His biggest blunder is in blaming Nehru and Congress alone for the creation of Pakistan. Modi forgets that the ideological guru of Hindutva, V D Savarkar, wrote in support of the two-nation theory saying: "I have no quarrel with Mr Jinnah's two-nation theory. We Hindus are a nation by ourselves and it is a historical fact that Hindus and Muslims are two nations." The two-nation theory was eagerly embraced by Hindutva ideologues and shared by Islamic communalism elsewhere on the subcontinent.
Modi has so much to say about the past and so little about the present. Listening to him, one is hard put to know how giving up inclusiveness and religious tolerance will "unify" Indian society and whether "Akhand Bharat" can be a feasible aim of foreign policy when Pakistan has been a sovereign country in its own right for over 65 years.

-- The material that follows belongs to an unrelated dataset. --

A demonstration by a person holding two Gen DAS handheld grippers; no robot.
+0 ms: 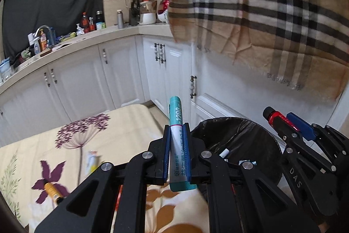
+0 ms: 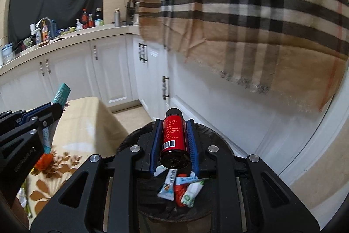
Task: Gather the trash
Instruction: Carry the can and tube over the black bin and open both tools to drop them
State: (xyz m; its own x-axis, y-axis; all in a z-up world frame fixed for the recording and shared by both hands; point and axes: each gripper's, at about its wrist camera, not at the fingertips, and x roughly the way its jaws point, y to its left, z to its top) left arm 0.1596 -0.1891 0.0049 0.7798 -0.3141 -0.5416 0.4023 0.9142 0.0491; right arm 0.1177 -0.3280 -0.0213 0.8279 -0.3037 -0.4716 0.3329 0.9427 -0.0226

He has little to say on issues of governance that are now central to public discourse in India. He is silent on corporate corruption. He has misused the bureaucracy in Gujarat. He has no clear policy on the use of natural resources, much of which he has distributed, virtually free, to corporations in Gujarat. And his inability to appoint an independent Lokpal for the last eight years shows disdain for accountability in government.
Modi's predominant concerns are about setting right the past and fixing the blame for what he perceives to be historical wrongs on his political adversaries. Unfortunately, unlike Marty McFly, he neither has Dr Emmett "Doc" Brown nor his time-travelling car to go back to the past so that his own future can be set right.